So I wheeled around, my palm literally itching to connect with her flesh. But instead, Manny’s soft mouth connected with mine. She had been waiting on tiptoe, waiting for me to turn. And now, having kissed me soundly, she urged me down on the bed and sat down at my side.

“I don’t blame you for being miffed with me, honey. But I really couldn’t help it. I honestly couldn’t, Britt!”

“You couldn’t, hmm?” I said. “You own the place, and that orange-colored bitch works for you, but you couldn’t—”

“Wh-aat?” She stared at me incredulously. “Own it — our place, you mean? Why, that’s crazy! Of course I don’t own it, and that woman certainly does not work for me!”

“But, dammit to hell—! Wait a minute,” I said. “What did you mean when you said you didn’t blame me for being miffed with you?”

“Well... I thought that was why you were angry. Because I didn’t come back from the bathroom.”

“Oh,” I said. “Oh, yeah. Why didn’t you, anyway?”

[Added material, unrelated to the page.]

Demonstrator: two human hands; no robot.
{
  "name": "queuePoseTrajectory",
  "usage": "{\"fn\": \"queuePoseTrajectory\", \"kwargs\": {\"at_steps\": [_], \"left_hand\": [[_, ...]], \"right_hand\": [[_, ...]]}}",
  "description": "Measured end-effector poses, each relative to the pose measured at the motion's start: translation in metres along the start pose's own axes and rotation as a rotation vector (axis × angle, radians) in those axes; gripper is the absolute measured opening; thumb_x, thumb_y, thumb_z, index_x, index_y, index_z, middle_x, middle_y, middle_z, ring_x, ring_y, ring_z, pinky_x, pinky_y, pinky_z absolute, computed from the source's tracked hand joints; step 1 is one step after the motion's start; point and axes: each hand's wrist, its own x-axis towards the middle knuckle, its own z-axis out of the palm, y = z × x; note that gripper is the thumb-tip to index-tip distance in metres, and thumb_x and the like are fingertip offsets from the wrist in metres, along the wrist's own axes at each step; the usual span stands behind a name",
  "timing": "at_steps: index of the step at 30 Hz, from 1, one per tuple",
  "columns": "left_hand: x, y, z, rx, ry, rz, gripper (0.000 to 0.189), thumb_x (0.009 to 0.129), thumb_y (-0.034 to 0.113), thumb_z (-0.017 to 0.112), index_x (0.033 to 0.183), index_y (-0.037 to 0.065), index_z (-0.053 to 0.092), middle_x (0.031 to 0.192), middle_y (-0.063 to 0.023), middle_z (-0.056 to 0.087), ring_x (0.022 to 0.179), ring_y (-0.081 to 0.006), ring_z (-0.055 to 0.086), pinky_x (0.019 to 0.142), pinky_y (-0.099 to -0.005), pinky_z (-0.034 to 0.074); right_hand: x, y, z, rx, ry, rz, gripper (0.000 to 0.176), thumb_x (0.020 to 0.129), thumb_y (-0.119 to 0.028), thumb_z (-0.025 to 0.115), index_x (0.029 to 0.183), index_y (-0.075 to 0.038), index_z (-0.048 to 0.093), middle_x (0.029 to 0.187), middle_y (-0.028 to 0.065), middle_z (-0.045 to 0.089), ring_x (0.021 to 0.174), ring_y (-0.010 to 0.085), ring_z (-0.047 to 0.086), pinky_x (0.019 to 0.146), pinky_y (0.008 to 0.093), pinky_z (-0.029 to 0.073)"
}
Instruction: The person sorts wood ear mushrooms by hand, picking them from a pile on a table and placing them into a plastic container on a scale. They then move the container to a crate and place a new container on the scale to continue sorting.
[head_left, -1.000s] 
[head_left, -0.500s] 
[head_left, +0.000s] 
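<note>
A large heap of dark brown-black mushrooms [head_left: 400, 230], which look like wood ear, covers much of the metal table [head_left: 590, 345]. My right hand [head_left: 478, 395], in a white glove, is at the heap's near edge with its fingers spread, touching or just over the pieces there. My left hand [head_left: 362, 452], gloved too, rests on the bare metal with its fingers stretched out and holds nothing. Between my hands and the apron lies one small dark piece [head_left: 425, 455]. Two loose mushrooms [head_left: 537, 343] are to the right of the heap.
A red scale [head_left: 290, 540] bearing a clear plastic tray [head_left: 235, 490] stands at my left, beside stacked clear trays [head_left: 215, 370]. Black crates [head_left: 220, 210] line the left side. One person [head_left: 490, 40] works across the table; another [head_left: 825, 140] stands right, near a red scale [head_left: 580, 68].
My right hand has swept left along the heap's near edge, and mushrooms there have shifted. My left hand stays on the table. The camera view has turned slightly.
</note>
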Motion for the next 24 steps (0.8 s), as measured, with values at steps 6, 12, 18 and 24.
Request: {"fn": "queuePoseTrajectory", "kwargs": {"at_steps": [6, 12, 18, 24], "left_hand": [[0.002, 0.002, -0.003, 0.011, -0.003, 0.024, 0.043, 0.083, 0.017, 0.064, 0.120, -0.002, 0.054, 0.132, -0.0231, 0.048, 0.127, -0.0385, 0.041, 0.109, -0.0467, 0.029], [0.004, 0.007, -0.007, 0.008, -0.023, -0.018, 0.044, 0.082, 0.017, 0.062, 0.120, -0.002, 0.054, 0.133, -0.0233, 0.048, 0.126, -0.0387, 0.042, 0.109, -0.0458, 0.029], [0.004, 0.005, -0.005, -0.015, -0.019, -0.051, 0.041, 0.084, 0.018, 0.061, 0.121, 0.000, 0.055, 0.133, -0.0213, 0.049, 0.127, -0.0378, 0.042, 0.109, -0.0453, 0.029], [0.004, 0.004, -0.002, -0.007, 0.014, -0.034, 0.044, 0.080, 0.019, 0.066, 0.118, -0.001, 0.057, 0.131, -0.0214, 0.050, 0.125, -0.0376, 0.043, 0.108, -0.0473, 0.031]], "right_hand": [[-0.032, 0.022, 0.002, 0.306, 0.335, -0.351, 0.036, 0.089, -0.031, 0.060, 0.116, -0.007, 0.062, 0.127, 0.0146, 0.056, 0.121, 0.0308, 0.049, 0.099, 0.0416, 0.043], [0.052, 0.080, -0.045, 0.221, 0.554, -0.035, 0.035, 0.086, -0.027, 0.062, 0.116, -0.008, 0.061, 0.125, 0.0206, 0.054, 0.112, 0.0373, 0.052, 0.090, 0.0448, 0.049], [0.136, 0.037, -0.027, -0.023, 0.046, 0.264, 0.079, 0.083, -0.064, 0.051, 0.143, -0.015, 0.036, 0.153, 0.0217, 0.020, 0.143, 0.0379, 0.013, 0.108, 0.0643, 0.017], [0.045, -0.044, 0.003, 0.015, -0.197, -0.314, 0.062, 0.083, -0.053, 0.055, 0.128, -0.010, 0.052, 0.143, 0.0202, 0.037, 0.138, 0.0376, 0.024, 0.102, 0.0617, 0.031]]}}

“Because I couldn’t, that’s why. I had a little problem, one of those girl things, and it had to be taken care of in a hurry...” So she’d hailed a cab and headed for the nearest drugstore. But it didn’t have what she needed, and she’d had to visit two other stores before she found one that did. And by the time she’d returned to our place and taken care of the problem...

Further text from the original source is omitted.